Argument

Obama's Illegal War

Libya is important, but the U.S. Constitution is ultimately what we're fighting for.

The bombing campaign in Libya continues into its 72nd day without the consent of the U.S. Congress -- breaking the 60-day limit for unilateral presidential war-making. With the Justice Department providing no public explanation for this breach, lawmakers are beginning to take matters into their own hands.

On Wednesday, June 1, the House of Representatives delayed a vote on a resolution insisting that President Barack Obama bring the Libya mission to a speedy close; but expectations are that the measure will be reconsidered on Friday. The Senate, for its part, will soon take up a bipartisan measure supporting the war. Meanwhile, with no U.S. domestic debate, NATO has announced it will continue its operations in Libya for another 90 days.

We are at a constitutional crossroads, similar to the one the United States confronted in 1973 when Congress enacted the War Powers Resolution, which set the 60-day limit, over Richard Nixon's veto. The Constitution famously grants Congress the power to declare war, but Nixon continued to fight in Vietnam for three years after Congress had withdrawn the Gulf of Tonkin resolution authorizing the conflict.

Faced with this plain constitutional violation, Congress acted decisively to restore the system of checks and balances. For centuries, the president and Congress had wrangled over the kind of actions that counted as a "war" for constitutional purposes, with presidents exploiting legal ambiguities to cut Congress out of key decisions. The act broke this impasse by imposing a time limit on all "hostilities" -- a functional term meant to eliminate legalistic evasions the White House had developed over what counted as "war." Henceforward, the 60-day deadline would apply whenever the president began "hostilities," and if he failed to gain congressional approval, the act gave him 30 days to terminate the military operation.

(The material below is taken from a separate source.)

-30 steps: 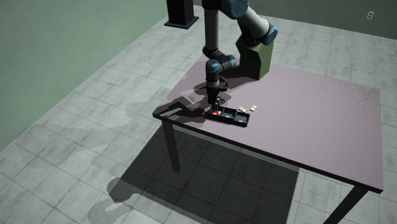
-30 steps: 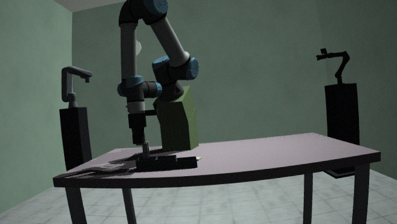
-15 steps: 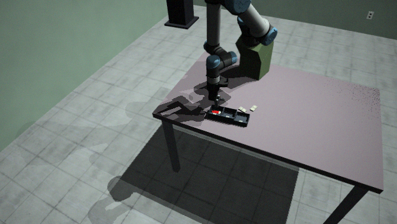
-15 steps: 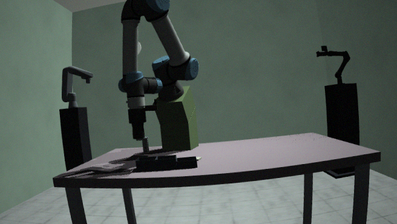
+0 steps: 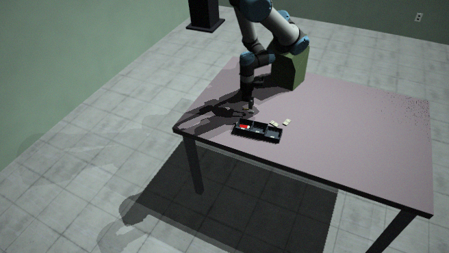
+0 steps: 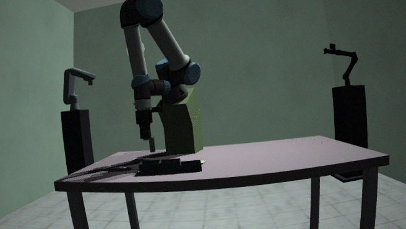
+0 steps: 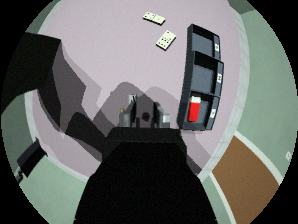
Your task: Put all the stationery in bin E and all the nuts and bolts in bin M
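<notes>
With the arm (image 5: 285, 29) (image 6: 167, 43) reaching down at the left of the table (image 5: 345, 137) (image 6: 278, 155) (image 7: 100, 37), the gripper (image 5: 250, 105) (image 6: 151, 150) (image 7: 144, 112) points downward above the surface. Jaws: partway open, roughly mid-range; nothing gripped.

Red-and-white block (image 5: 244, 126) (image 7: 194, 109): lies in the left-end bin (image 5: 236, 130) (image 7: 182, 118) of the dark row in the top view, the lowest of the three in the wrist view. Its label is too small to read surely.

Middle bin (image 5: 259, 127) (image 7: 204, 74) and far-end bin (image 5: 274, 133) (image 7: 202, 42): no contents seen in either. All three stand end to end on the table.

Small parts, left of centre in the wrist view: a brass-coloured piece (image 5: 246, 109) (image 7: 122, 110) beside the left-hand finger, and a grey piece (image 5: 251, 111) (image 7: 132, 97) near that finger's tip. A dark round spot shows between the fingers; identity cannot be told. Parts too small to name.

Two dominoes (image 5: 274, 123) (image 7: 165, 40) lie apart on the table, at upper centre of the wrist view, near the bins.
</notes>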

This clear and simple 60/30-day setup is especially important at a time when other restraints on presidential war-making have atrophied. During the era of the Founding Fathers, Congress could back up its constitutional authority with its power of the purse. For example, when President George Washington responded to military defeats on the frontier by escalating the conflict, he got Congress to give him $532,449.76 and 2/3 cents for his war -- note the 2/3 cents!

It's a lot harder to do so now. The Libya campaign has already cost three-quarters of a billion dollars, and yet Obama hasn't had to ask Congress for a dime. He has funded the war entirely out of the general $600 billion appropriated to the Defense Department.

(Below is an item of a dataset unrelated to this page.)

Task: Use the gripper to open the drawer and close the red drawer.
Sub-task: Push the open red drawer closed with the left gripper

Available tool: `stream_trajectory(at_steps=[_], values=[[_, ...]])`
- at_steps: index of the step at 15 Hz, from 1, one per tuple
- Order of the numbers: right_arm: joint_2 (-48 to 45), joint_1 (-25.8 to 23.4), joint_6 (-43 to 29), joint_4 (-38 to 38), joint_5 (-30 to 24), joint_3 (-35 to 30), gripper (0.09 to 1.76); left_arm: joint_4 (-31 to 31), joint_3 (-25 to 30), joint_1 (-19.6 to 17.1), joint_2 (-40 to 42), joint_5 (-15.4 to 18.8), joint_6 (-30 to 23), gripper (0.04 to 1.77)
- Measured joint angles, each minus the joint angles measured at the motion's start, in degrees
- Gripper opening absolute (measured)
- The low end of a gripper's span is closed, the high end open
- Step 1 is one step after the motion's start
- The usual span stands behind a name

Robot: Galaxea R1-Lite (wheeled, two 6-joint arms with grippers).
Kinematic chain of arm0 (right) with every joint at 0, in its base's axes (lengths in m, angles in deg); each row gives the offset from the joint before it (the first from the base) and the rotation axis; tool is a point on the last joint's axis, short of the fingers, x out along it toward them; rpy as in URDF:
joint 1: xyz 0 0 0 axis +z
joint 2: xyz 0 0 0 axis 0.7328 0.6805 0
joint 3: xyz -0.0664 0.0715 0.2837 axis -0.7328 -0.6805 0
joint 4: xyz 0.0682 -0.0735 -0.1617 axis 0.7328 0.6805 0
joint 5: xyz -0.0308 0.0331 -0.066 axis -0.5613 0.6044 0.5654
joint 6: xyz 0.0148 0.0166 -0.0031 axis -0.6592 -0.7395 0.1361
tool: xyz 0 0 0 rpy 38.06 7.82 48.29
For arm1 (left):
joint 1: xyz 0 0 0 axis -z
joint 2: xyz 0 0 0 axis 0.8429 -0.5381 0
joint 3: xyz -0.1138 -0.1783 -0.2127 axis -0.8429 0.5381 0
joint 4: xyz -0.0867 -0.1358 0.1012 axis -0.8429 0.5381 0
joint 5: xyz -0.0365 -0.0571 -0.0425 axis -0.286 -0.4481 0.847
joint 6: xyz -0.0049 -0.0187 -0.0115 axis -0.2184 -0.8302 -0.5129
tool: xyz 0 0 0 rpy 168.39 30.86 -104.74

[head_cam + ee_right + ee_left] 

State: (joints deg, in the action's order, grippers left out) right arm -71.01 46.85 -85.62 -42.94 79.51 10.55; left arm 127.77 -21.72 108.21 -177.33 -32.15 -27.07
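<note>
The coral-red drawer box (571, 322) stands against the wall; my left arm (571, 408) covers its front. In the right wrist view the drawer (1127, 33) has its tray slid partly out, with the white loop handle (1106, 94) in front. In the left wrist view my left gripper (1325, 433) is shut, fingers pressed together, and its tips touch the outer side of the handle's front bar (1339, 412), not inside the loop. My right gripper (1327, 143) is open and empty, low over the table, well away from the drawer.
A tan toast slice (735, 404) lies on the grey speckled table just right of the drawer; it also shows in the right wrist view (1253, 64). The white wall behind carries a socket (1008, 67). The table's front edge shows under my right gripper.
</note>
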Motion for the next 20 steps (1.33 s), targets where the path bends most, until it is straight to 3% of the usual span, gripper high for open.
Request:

This leaves the time limit as the only effective mechanism for preserving the Founders' commitment to congressional control. Unlike with many other areas of law, the courts can't be counted on to translate abstract principles into concrete rules. So far as war-making is concerned, they have left it to the political branches to work the matter out -- which is precisely the purpose of the War Powers Resolution.

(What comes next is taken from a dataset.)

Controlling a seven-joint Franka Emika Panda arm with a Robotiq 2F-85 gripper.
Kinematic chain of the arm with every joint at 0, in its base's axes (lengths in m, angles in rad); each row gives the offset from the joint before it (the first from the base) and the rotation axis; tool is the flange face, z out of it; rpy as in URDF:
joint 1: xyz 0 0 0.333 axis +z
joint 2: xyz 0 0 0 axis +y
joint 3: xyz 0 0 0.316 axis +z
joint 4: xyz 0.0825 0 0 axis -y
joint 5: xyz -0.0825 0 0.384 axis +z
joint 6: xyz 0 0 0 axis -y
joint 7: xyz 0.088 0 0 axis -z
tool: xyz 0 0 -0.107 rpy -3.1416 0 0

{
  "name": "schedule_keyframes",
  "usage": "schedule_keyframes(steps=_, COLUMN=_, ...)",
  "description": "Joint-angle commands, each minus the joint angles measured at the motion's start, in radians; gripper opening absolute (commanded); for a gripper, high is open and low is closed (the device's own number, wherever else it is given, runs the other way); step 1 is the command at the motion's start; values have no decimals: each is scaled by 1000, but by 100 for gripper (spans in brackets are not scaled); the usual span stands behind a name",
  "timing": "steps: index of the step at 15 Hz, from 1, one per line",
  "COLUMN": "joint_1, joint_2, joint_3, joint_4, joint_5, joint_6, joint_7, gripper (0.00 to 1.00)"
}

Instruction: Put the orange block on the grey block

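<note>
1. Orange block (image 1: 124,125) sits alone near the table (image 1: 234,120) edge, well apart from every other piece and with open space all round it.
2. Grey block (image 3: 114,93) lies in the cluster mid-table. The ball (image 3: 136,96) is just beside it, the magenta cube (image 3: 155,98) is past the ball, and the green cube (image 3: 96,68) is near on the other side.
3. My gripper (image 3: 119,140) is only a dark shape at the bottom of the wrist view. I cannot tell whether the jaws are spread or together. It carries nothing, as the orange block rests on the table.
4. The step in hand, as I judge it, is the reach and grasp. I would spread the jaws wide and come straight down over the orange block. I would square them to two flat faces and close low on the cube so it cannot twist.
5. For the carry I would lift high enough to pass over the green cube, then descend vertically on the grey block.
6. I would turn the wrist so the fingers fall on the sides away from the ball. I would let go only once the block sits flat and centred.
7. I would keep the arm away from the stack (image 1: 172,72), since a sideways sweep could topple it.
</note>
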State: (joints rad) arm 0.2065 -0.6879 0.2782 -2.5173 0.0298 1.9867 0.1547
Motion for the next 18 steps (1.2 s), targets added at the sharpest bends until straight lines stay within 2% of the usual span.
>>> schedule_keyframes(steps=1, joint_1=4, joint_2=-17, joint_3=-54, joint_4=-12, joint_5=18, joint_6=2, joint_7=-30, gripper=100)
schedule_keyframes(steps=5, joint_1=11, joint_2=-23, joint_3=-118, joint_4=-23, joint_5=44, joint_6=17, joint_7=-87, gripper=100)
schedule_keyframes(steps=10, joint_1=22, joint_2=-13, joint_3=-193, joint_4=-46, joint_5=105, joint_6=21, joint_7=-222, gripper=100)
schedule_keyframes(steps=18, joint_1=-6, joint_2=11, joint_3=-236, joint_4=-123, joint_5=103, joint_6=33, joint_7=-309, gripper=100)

The Justice Department explicitly endorsed the constitutionality of the time-limit provisions in 1980, and presidents have abided by them ever since. When Ronald Reagan's multinational peacekeeping operation in Lebanon broke out into clear "hostilities," Congress passed -- and Reagan signed -- the first legislation expressly invoking the War Powers Resolution authorizing U.S. troops to remain for 18 months. Similarly, Bill Clinton gained a special appropriation from Congress within the first 60 days of his bombing campaign in Kosovo. And George W. Bush gained explicit congressional consent before launching the Afghanistan and Iraq wars -- as did his father at the time of the first Gulf War.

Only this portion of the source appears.